→ Task to complete
Copy each line of the records that holds the string "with".

→ Supplied information

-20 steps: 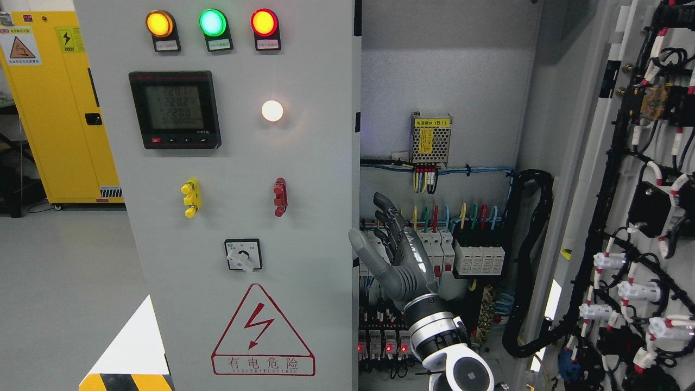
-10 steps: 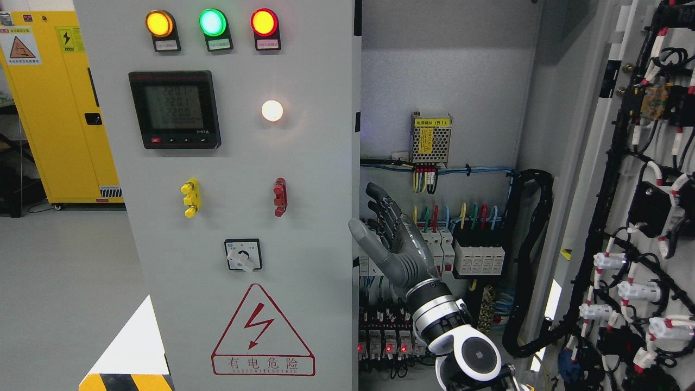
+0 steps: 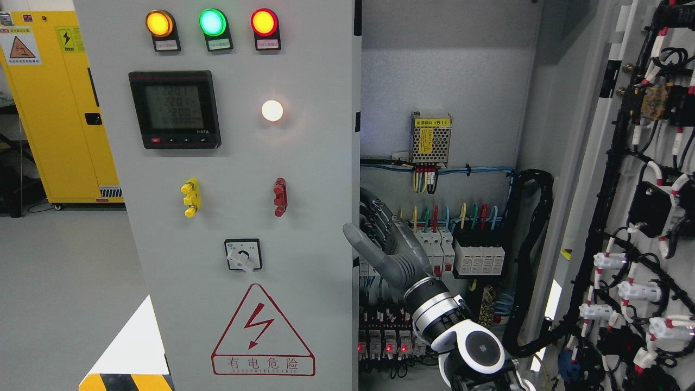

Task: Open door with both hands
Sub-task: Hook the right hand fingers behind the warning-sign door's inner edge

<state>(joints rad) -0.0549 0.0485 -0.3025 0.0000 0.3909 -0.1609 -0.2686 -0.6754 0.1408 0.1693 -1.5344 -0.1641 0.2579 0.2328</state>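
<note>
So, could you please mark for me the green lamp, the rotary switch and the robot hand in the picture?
green lamp point(image 3: 212, 22), head view, centre of its lit lens.
rotary switch point(image 3: 242, 255), head view, on the white knob.
right hand point(image 3: 395, 251), head view, on the palm beside the door edge.

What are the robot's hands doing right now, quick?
Right hand: open, fingers spread at the edge of the grey door, holding nothing.
Left hand: not in view.

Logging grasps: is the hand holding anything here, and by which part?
Right hand is at the left door's right edge, thumb in front; a closed grip cannot be told.
</note>
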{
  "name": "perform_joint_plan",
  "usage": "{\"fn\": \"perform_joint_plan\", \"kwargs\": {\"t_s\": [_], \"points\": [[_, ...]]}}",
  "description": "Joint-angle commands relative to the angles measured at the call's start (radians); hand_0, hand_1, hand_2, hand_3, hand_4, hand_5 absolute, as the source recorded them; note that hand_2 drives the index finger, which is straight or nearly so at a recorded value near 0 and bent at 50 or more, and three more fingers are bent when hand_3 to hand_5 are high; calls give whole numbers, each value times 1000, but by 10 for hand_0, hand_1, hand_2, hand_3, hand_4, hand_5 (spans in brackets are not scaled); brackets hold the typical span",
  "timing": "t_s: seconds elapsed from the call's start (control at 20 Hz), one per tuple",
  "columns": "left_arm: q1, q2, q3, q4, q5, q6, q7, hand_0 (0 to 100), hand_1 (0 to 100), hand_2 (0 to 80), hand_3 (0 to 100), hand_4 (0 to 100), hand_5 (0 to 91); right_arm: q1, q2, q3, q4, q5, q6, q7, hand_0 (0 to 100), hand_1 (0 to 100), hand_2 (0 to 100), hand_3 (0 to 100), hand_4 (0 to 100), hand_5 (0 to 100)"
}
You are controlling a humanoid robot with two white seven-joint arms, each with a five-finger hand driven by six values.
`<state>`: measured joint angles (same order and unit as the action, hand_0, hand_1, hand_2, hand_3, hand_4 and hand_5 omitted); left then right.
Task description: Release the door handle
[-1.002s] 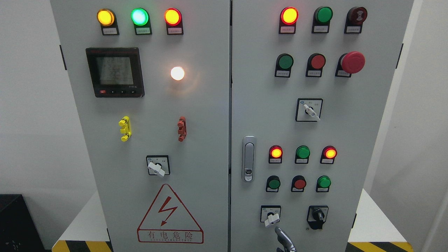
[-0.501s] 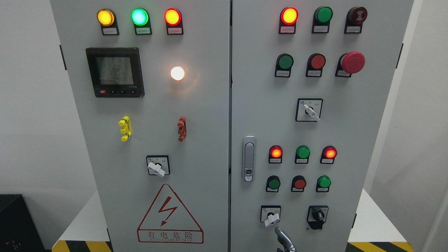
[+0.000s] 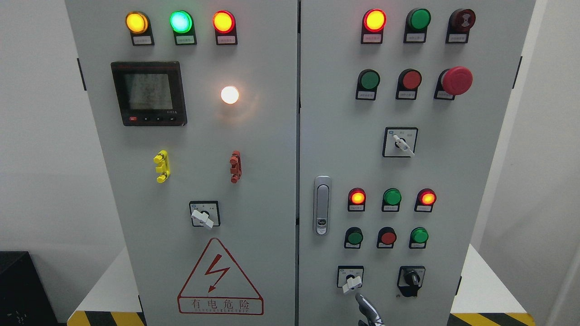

→ Output of the exercise
Task: Open door with both hands
You are controlling a humanoid robot with two white seven-joint arms, each with a five-finger hand driven by six values.

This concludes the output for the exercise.